START Dataset records

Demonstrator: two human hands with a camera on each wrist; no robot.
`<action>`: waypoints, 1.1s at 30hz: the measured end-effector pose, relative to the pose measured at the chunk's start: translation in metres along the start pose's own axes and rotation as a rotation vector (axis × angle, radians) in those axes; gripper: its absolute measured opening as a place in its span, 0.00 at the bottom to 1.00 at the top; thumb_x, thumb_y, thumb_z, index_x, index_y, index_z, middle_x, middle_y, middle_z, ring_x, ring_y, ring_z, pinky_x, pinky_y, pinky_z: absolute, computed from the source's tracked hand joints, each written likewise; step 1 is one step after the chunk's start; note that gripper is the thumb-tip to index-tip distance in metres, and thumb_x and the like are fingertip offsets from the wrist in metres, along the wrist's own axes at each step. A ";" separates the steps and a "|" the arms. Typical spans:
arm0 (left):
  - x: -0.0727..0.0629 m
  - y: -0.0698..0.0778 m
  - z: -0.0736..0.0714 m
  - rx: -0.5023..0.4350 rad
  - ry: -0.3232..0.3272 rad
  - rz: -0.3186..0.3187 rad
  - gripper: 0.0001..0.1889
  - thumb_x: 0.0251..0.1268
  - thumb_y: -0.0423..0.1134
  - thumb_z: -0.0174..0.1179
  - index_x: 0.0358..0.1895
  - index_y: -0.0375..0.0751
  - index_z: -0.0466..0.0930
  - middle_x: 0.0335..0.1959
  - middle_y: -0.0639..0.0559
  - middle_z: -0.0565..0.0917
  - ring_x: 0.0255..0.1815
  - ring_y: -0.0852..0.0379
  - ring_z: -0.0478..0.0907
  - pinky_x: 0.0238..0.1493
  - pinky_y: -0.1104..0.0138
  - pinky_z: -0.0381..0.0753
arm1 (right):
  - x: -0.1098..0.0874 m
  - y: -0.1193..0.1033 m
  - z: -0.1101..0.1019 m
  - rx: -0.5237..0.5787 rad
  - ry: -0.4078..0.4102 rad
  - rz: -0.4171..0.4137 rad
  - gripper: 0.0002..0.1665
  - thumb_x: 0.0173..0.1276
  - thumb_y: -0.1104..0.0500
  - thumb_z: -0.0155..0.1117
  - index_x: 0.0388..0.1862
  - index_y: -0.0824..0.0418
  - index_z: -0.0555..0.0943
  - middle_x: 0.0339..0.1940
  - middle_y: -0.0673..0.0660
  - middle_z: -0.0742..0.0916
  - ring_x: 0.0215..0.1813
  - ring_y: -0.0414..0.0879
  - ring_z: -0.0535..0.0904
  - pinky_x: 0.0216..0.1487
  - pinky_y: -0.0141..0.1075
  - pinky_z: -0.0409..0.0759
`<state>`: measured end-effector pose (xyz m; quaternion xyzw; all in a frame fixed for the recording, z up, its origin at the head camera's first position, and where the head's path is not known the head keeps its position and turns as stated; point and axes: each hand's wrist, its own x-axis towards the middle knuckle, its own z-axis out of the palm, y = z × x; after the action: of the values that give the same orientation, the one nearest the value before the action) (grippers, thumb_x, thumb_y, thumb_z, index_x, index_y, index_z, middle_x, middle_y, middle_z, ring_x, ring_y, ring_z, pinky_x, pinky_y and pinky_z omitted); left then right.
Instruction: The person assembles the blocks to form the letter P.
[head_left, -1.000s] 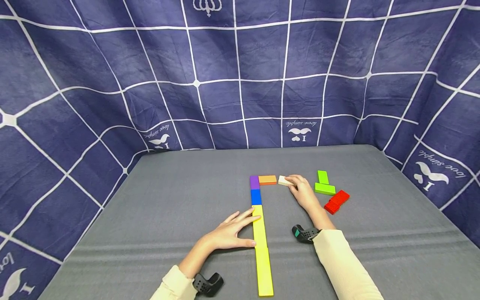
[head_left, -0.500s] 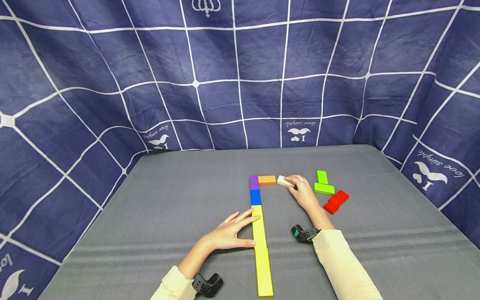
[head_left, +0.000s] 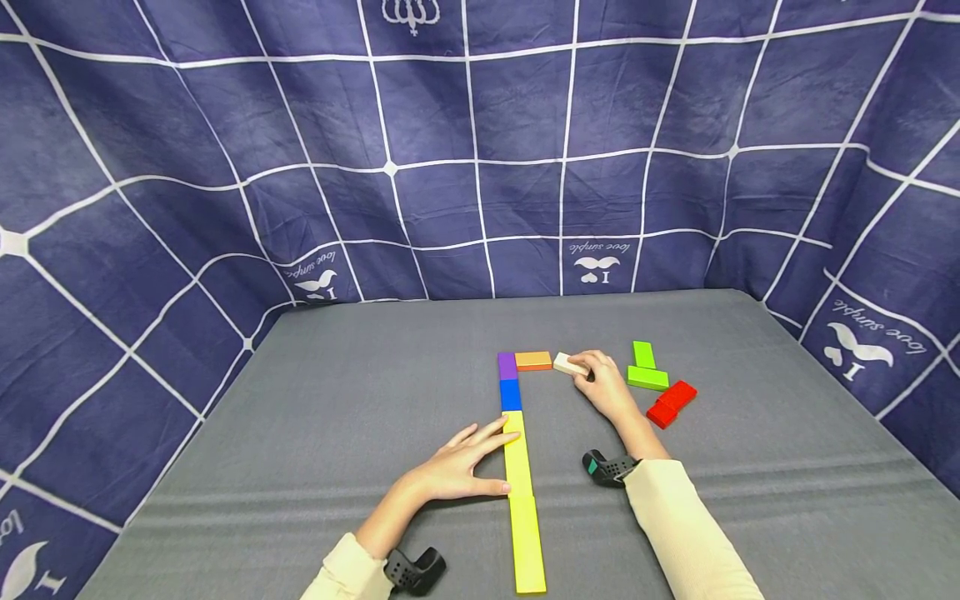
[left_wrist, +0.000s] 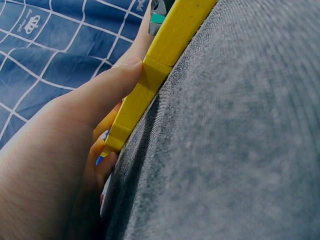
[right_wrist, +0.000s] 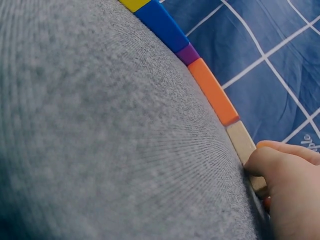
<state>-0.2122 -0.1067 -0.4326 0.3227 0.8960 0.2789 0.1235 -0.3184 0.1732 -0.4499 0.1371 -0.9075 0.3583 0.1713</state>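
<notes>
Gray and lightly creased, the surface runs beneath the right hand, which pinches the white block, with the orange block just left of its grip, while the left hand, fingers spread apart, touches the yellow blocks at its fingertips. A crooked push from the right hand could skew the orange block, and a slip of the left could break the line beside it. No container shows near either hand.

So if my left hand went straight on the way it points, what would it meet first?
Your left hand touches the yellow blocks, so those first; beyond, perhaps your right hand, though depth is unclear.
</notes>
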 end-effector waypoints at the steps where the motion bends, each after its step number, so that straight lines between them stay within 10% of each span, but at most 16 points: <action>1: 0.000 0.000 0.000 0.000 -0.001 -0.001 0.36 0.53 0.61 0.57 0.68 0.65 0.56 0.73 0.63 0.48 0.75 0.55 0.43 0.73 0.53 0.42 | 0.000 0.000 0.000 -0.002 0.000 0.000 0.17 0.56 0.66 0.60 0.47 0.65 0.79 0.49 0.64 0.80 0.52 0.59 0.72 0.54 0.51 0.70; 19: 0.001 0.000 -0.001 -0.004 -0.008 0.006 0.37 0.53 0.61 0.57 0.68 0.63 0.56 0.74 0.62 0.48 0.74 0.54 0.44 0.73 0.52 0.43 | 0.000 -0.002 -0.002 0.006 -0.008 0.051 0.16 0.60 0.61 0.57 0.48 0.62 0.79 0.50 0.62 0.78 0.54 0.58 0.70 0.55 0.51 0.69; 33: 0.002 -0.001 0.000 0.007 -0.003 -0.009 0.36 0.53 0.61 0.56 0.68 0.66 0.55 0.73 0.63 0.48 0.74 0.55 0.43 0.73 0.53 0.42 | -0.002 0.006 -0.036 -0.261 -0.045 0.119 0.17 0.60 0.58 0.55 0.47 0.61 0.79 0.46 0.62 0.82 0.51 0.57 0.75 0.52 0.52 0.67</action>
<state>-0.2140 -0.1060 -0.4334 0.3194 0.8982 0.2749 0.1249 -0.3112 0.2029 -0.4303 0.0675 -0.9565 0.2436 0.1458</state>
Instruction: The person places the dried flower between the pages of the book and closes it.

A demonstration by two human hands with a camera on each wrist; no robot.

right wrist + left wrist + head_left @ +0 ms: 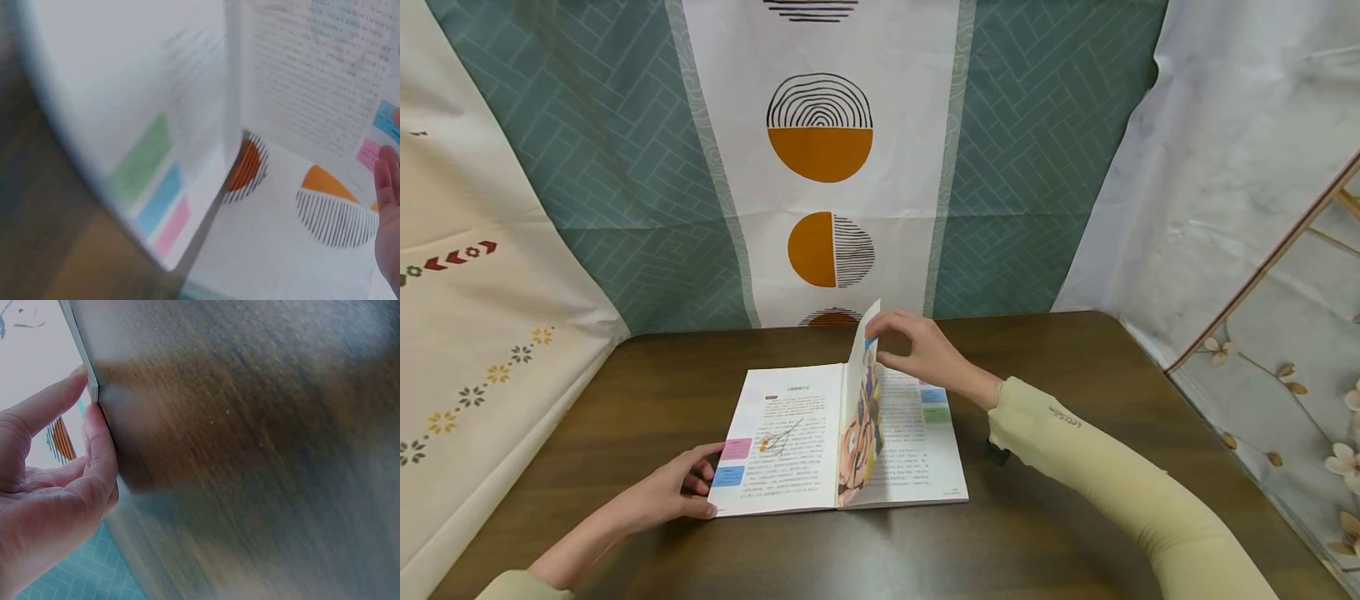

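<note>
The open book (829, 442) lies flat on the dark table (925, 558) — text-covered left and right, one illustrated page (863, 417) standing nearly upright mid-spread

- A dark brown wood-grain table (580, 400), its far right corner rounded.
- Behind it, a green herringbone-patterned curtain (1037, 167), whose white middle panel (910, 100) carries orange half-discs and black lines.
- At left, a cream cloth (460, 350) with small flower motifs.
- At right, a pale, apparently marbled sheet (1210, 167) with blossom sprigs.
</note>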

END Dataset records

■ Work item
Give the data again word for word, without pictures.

■ Solution for this exercise
Demonstrator: two human hands with a camera on each wrist; no robot.
`<action>`: waypoints, 1.1s at 30hz: the measured end-effector pose, relative to the pose measured at the chunk's start: translation in metres along the start pose's own axes and rotation as a rotation vector (axis × angle, radians) in those axes; gripper: its absolute measured opening as a place in its span, 0.00 at the bottom to 1.00 at the top; thumb_x, thumb_y, thumb_z, index_x, index_y, index_z, middle_x, middle_y, middle_z, ring_x, ring_y, ring_z, pinky_x, pinky_y, pinky_z: absolute, computed from the source's tracked hand joints, each written likewise; step 1 is one step after the chunk's start; note that gripper is the thumb-tip to index-tip distance in metres, and thumb_x and the like are fingertip offsets from the wrist in metres, along the wrist's own axes at each step. A ";" separates the steps and a "|" the arms. Typical spans:
arm0 (left):
  - x: -0.0727..0.0629 m
  - y: -0.0698..0.0778 m
  - z: -0.0736..0.0714 m
  - rx: -0.5023..0.4350 rad
  - ry: -0.3232..0.3272 rad
  - rz: -0.3186..0.3187 rad
  - gripper: 0.0001..0.1889
  - thumb_x: 0.0251..0.1268
  - thumb_y: -0.0423..0.1134
  - thumb_z: -0.0174..0.1179
  - index_x: 0.0358..0.1895
  - index_y: -0.0375..0.0751
  - index_z: -0.0466..0.0930
  - middle_x: 0.0335..0.1959
  - middle_y: -0.0639..0.0559
  - middle_z: -0.0565..0.0917
  - ring_x: 0.0255..0.1815
  - ring_y: -0.0852..0.0379
  - ring_z: -0.0478..0.0907
  - pinky_x: 0.0238..0.1493
  - pinky_y: -0.1104..0.0138
  - pinky_z: -0.0381..0.0753
arm1 (right):
  - x: -0.1098..0.0874 m
  - y: -0.1193..0.1033 m
  - z: -0.1101..0.1019 m
  - rx: -0.5237..0.5787 rad
  - ry: -0.4078..0.4102 rad
  - rz: -0.4171..0.4137 rad
  - gripper: 0.0002..0.1665
  - thumb_x: 0.0173..0.1276
  - thumb_y: -0.1104..0.0500
  - thumb_z: -0.0155..0.1117
  - index_x: 0.0388..0.1862
  - index_y: -0.0824..0.0418
  - index_z: -0.0555..0.0943
  - middle_x: 0.0339..0.1940
  - middle_y: -0.0673..0.0660
  - middle_z: -0.0742..0.0916
  - ring_x: 0.0215..0.1813
  - ring_y: -0.0414..0.0879
  - ring_z: -0.0535..0.0904
  - pinky_x: 0.0216..0.1487
  - pinky_y: -0.0141..0.1075
  - pinky_z: -0.0409..0.0759
`<state>`: measured end-effector pose (xyz m; quaternion xyzw; all in a frame fixed for the recording, z up, its origin at the head camera's first position, and where the head's path is not known the head keeps its position and turns as stated; point and axes: each hand's wrist, its own x-axis towards the middle knuckle, its own z-axis out of the palm, y = z × x; after the action: of the values that give the same orientation, the one nearest the value before the action) (grippers, thumb_x, thumb_y, thumb_z, index_x, index_y, index_z, middle_x, middle_y, middle_z, ring_x, ring_y, ring_z, pinky_x, pinky_y and pinky_z omitted); left then right.
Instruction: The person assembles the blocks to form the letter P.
[head_left, -1.000s] 
[head_left, -0.500s] 
[head_left, +0.000s] 
[left_wrist, +0.000s] 
[right_wrist, +0.000s] 
<state>-0.2122 -0.1067 -0.4326 0.3227 0.8960 0.2789 0.1235 -0.3184 0.1732 -0.4499 0.1371 -0.9075 0.3583 0.1713</state>
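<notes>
Gray and lightly creased, the surface runs beneath the right hand, which pinches the white block, with the orange block just left of its grip, while the left hand, fingers spread apart, touches the yellow blocks at its fingertips. A crooked push from the right hand could skew the orange block, and a slip of the left could break the line beside it. No container shows near either hand.

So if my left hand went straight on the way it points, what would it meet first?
Your left hand touches the yellow blocks, so those first; beyond, perhaps your right hand, though depth is unclear.
</notes>
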 end-effector waypoints at the steps where the motion bends, each after its step number, so that straight lines between them stay within 10% of each span, but at most 16 points: <action>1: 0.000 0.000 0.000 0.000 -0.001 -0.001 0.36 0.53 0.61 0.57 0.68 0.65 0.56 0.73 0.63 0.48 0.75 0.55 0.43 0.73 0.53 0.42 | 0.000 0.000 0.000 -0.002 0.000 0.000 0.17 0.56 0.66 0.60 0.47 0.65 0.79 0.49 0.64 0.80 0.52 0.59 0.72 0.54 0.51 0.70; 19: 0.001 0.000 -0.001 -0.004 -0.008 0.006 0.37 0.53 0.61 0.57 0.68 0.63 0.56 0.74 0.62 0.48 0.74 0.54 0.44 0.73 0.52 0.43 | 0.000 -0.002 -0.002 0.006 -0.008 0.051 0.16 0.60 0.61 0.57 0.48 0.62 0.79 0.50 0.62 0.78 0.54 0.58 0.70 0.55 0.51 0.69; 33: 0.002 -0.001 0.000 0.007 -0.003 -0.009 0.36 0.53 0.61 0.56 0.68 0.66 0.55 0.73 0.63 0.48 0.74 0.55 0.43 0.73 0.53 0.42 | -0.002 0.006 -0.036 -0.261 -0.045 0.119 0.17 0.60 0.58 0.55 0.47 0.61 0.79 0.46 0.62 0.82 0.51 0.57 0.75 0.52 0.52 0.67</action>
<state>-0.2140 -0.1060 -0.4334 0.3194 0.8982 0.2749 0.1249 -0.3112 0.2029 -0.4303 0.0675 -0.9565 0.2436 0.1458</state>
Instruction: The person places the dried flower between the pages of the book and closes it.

A demonstration by two human hands with a camera on each wrist; no robot.

right wrist + left wrist + head_left @ +0 ms: 

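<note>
The open book (829, 442) lies flat on the dark table (925, 558) — text-covered left and right, one illustrated page (863, 417) standing nearly upright mid-spread

- A dark brown wood-grain table (580, 400), its far right corner rounded.
- Behind it, a green herringbone-patterned curtain (1037, 167), whose white middle panel (910, 100) carries orange half-discs and black lines.
- At left, a cream cloth (460, 350) with small flower motifs.
- At right, a pale, apparently marbled sheet (1210, 167) with blossom sprigs.
</note>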

This completes the response to the exercise.